### WHAT TO WORK ON
In the listing, find every line that has the string "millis" and copy it.

### EXERCISE DATA
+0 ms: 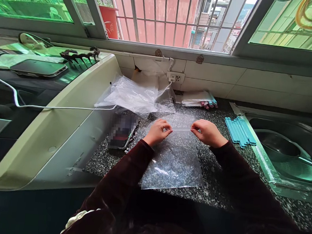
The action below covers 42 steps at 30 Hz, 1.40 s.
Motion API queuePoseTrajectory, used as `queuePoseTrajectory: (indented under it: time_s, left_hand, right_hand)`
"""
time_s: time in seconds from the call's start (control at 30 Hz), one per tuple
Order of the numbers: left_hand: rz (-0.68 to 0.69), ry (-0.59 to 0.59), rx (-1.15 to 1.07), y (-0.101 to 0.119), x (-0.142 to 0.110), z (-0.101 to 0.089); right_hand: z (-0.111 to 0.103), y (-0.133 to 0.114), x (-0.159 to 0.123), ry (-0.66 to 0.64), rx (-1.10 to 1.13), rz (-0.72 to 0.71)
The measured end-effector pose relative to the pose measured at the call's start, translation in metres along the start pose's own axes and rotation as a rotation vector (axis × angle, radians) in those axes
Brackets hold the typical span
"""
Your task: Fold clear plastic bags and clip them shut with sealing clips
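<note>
Presently pinching a thin white strip (181, 129), straight and level over a clear plastic bag (171, 169). With the left hand (158, 132), gripping one end in a closed grip, thumb against fingertips; with the right hand (206, 132), gripping the other end likewise. Hard to tell whether joined to the bag as its seal or separate from it. Lying flat, in the bag's case, on the black-and-white speckled bench (211, 173), between two dark sleeves (129, 169) and near the front edge. On the same bench, just left of the left hand, a phone (123, 130) with a blurred screen. Farther back, by the tiled wall (211, 78) and near a wall socket (176, 77), a loose heap of clear plastic bags (136, 93); right of that heap, a small stack of packets (197, 98) with blue and pink ends. Beside the right hand, farther right, a cluster of flat turquoise strips (240, 131), close to a sink (266, 166) with a round dark pan (276, 144) inside. Along the far left, a cream-edged appliance (77, 106), crossed by a white cable (72, 108).
</note>
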State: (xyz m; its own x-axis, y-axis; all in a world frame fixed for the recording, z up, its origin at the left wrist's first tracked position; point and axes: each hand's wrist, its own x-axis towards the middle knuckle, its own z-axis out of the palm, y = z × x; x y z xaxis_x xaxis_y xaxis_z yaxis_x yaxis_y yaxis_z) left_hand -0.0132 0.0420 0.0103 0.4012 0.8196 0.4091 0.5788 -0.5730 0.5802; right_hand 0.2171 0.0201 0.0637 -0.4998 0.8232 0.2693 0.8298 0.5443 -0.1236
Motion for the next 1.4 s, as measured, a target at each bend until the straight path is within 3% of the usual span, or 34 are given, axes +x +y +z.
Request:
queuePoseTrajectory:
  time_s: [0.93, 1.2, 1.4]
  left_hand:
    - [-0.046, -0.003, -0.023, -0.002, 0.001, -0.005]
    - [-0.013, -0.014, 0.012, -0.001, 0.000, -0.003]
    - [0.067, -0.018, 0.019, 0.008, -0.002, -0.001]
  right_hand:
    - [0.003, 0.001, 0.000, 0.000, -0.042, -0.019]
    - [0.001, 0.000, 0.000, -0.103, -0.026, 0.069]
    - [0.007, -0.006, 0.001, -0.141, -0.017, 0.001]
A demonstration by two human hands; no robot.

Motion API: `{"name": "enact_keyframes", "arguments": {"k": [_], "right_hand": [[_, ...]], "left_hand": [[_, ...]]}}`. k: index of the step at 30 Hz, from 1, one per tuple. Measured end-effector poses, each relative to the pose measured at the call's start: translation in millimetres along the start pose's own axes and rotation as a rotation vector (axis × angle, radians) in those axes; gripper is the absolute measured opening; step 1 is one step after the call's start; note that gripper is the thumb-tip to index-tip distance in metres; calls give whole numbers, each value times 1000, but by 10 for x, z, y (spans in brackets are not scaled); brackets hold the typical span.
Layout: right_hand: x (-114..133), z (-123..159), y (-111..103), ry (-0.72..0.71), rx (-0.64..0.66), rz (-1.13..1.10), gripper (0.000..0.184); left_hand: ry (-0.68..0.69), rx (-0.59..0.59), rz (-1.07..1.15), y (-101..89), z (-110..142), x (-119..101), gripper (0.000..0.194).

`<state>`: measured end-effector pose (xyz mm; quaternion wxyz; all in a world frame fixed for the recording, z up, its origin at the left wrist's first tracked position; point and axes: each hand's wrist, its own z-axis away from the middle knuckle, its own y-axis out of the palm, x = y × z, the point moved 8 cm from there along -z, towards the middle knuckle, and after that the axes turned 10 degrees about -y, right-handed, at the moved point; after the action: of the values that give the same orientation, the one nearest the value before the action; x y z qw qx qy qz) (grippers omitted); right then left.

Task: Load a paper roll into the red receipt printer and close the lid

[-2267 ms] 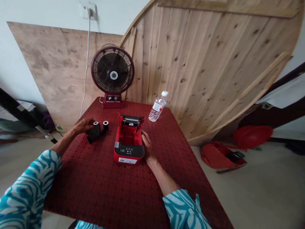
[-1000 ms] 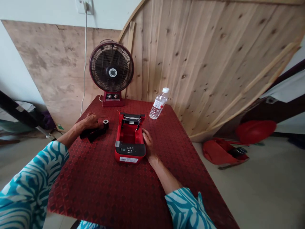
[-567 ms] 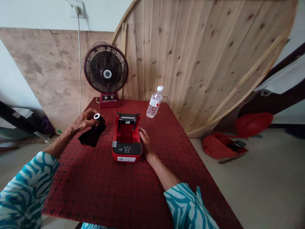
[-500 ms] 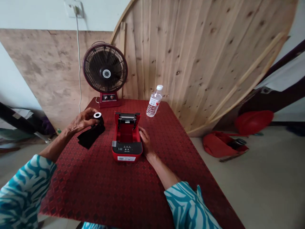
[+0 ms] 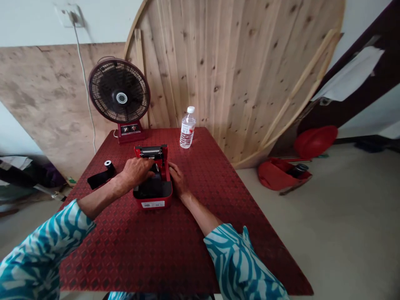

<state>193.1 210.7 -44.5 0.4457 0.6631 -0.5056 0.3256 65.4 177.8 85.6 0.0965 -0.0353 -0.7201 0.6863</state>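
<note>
A small red and black label printer (image 5: 169, 193) stands on the table with its lid (image 5: 151, 151) raised. My left hand (image 5: 137, 171) reaches into its open bay, fingers closed around a black paper roll (image 5: 157, 167) whose pale core ring shows beside the fingertips. Black paper (image 5: 151, 187) from that roll drapes over the printer's front panel. My right hand (image 5: 178, 179) grips the printer's right side, thumb hidden. To the left, another black roll (image 5: 108, 165) with a white end rests on the table, its loose strip (image 5: 99, 179) lying out beside it.
A plastic water bottle (image 5: 187, 129) stands at the back of the red patterned table (image 5: 193, 250). The dark red fan (image 5: 120, 98) is at the back left, its cord running up the wall. A red bag (image 5: 271, 175) lies on the floor at right.
My left hand has moved right from beside the printer into its bay, bringing a black roll. One roll now shows on the table at left. My right hand stays on the printer; the view has shifted.
</note>
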Motion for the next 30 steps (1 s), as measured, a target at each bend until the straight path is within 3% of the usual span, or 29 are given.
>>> {"name": "enact_keyframes", "arguments": {"k": [4, 9, 12, 16, 18, 22, 26, 30], "right_hand": [[8, -16, -2, -12, -11, -14, 35], [110, -10, 7, -22, -10, 19, 33], [126, -3, 9, -14, -4, 23, 33], [73, -8, -6, -18, -5, 25, 33], [44, -10, -10, -23, -6, 17, 34], [15, -5, -11, -15, -8, 4, 35], [23, 0, -11, -4, -16, -6, 35], [52, -1, -5, -10, -19, 9, 35]], "left_hand": [[-8, 38, -82, 48, -32, -171, 29], [51, 125, -94, 271, -192, -316, 19], [76, 159, -86, 355, -277, -335, 20], [105, 191, -44, 322, -248, -251, 21], [136, 165, 24, 234, -152, -160, 26], [190, -15, 382, -2, 189, 97, 31], [231, -80, 547, 59, 512, 203, 33], [249, -138, 553, 138, 564, 140, 27]]}}
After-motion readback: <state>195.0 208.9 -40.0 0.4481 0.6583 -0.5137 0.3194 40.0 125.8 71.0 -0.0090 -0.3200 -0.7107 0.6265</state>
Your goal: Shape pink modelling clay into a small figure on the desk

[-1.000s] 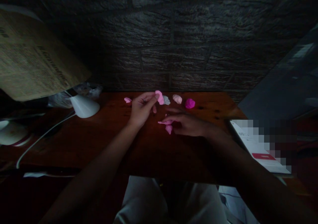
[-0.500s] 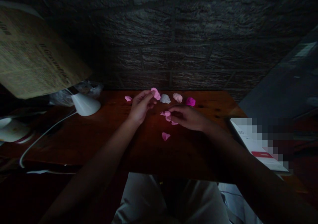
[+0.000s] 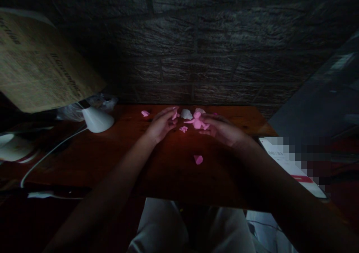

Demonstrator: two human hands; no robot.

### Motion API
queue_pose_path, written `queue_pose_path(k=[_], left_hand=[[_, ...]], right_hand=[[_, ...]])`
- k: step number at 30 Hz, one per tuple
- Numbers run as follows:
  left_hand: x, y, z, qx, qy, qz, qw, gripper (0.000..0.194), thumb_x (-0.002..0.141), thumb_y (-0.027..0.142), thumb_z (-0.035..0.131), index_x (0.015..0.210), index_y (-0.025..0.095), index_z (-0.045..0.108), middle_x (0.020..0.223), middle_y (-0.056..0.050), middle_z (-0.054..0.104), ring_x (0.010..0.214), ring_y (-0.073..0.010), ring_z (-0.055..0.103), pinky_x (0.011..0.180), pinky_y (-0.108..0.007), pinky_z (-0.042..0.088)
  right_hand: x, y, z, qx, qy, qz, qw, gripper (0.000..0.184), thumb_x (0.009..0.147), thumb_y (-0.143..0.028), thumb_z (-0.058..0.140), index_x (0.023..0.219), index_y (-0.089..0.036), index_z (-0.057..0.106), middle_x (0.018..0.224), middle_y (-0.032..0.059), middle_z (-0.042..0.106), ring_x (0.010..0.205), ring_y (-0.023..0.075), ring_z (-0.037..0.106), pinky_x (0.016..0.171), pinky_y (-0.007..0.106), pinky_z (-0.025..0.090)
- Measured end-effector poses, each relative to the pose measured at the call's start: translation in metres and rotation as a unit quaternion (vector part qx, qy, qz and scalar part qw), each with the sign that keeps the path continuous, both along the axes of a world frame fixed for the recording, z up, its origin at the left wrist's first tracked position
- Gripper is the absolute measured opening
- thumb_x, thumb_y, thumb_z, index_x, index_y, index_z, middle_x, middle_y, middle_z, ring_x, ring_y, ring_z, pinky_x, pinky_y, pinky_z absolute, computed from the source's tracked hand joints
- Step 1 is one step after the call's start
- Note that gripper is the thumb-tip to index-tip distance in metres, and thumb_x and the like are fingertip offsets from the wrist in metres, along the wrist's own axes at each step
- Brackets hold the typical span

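My left hand (image 3: 162,125) pinches a flat pink clay piece (image 3: 175,114), seen nearly edge-on. In the fingers of my right hand (image 3: 223,129) is a pink clay figure (image 3: 197,123) with a round head, a rounded body and a thin limb pointing left. Between the hands a small knobbly pink clay piece (image 3: 183,129) lies on the wooden table (image 3: 168,170). Closer to me rests a pink clay cone (image 3: 198,159) on its side. Behind the hands sit a white clay lump (image 3: 186,114) and a pale pink lump (image 3: 200,111), the latter partly covered by the figure.
Far left on the table is another pink clay bit (image 3: 145,113). A lamp with a white base (image 3: 98,120) and a newsprint-patterned shade (image 3: 47,66) stands left, its white cable (image 3: 45,154) trailing forward. At right lies a lit tablet-like screen (image 3: 283,159). A dark brick wall (image 3: 179,40) closes the back.
My right hand has raised the pink figure and brought it upright. The small knobbly piece now lies apart from it. The cone appears farther right, and the left hand's piece has turned edge-on.
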State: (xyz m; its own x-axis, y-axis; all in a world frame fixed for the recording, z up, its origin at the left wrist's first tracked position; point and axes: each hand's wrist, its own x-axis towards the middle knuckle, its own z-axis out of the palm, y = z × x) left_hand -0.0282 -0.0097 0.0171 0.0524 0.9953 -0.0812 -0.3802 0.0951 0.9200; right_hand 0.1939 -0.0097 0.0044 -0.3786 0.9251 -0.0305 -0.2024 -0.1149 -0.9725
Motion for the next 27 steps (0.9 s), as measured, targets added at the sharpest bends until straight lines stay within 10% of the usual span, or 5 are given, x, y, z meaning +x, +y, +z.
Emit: queue_pose_path(k=[10,19,27], left_hand=[[-0.001,0.001,-0.001,-0.024,0.009,-0.028,0.999,0.01,0.081,0.017,0.075,0.078,0.017,0.065,0.082,-0.004,0.073,0.073,-0.0121,0.069,0.068,-0.021,0.055],[-0.005,0.004,-0.001,-0.049,0.047,0.047,0.997,0.005,0.084,0.013,0.064,0.083,0.018,0.066,0.07,0.0,0.066,0.061,-0.0124,0.065,0.06,-0.025,0.052],[-0.011,0.007,-0.02,0.224,0.388,0.017,0.894,0.01,0.074,0.024,0.08,0.082,0.02,0.075,0.077,-0.002,0.072,0.067,-0.0141,0.056,0.067,-0.026,0.041]], right_hand=[[-0.001,0.0,0.001,-0.059,-0.022,-0.007,0.998,0.014,0.084,-0.031,0.073,0.093,-0.022,0.072,0.1,0.0077,0.077,0.095,0.0196,0.072,0.089,0.036,0.059],[-0.003,-0.003,-0.004,0.092,-0.171,-0.011,0.981,0.018,0.087,-0.029,0.068,0.104,-0.024,0.071,0.096,0.0053,0.077,0.086,0.0202,0.072,0.078,0.036,0.06],[0.01,0.005,-0.009,0.275,-0.368,-0.04,0.887,0.02,0.087,-0.02,0.065,0.106,-0.022,0.07,0.097,0.0061,0.077,0.088,0.0215,0.073,0.085,0.037,0.056]])
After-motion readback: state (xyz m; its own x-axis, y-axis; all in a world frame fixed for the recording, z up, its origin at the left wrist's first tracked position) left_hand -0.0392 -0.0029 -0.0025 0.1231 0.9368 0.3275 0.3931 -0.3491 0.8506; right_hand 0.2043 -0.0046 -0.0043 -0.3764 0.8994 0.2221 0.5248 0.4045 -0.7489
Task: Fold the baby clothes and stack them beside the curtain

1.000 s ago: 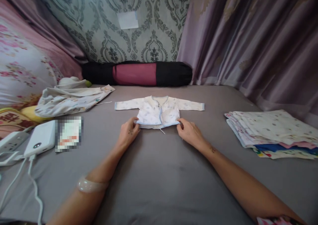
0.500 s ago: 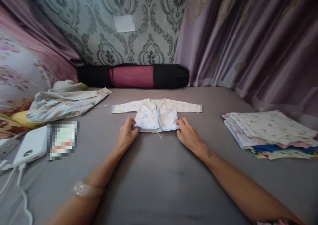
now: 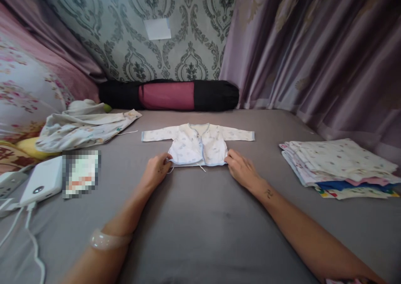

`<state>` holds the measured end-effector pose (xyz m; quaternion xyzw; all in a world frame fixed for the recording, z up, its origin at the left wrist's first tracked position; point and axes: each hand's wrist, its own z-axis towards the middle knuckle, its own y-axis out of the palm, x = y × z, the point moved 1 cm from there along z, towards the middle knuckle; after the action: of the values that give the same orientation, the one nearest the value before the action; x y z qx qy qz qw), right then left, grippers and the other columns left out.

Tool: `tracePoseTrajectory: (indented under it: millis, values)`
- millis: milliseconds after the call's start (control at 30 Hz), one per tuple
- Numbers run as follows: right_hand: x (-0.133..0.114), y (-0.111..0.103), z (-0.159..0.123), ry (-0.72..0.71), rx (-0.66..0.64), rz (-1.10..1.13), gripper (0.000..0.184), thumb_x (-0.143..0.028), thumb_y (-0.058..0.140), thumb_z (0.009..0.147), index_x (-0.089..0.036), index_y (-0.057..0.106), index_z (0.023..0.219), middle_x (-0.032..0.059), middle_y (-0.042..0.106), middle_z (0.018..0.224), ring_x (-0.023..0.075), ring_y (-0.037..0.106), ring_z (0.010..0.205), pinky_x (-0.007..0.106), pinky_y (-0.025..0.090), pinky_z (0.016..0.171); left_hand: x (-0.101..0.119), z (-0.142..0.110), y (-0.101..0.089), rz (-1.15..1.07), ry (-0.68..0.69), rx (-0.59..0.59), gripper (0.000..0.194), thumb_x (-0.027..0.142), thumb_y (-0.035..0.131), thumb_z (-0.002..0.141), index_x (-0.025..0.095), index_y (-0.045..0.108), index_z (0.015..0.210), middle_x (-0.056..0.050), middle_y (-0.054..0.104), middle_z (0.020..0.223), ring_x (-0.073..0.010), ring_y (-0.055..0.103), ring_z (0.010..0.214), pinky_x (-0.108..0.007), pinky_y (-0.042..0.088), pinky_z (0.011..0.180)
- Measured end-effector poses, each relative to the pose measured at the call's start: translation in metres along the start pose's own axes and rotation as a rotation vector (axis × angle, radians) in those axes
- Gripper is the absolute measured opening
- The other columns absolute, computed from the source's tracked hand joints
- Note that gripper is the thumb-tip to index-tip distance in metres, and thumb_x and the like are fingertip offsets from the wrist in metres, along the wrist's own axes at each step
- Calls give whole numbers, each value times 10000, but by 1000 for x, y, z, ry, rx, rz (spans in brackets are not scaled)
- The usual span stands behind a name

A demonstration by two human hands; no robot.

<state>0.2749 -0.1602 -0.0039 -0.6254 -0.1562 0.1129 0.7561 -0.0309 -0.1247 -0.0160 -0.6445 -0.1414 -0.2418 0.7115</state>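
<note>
A small white baby shirt (image 3: 188,147) with blue trim and a faint print lies flat on the grey sheet, both sleeves stretched out sideways and its neckline away from me. My left hand (image 3: 157,167) pinches the bottom left corner of its hem. At the bottom right corner, my right hand (image 3: 240,167) has its fingers closed on the hem too. Thin white ties poke out below the hem near the middle and beside my left fingers.
Folded baby clothes (image 3: 341,163) are stacked on the right. On the left are a crumpled printed garment (image 3: 84,129), a white power bank (image 3: 44,179) with cables, and a blurred-out packet (image 3: 82,173). A black and maroon rolled bag (image 3: 166,95) lies along the wall.
My hands have moved slightly apart, drawing the hem corners outward. The lower part of the shirt is spread wider and flatter. The view has shifted a little.
</note>
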Motion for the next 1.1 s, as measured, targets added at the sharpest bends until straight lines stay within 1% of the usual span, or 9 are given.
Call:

### EXERCISE SOLUTION
Tool: `tracePoseTrajectory: (indented under it: millis, values)`
- millis: milliseconds after the call's start (control at 30 Hz), one per tuple

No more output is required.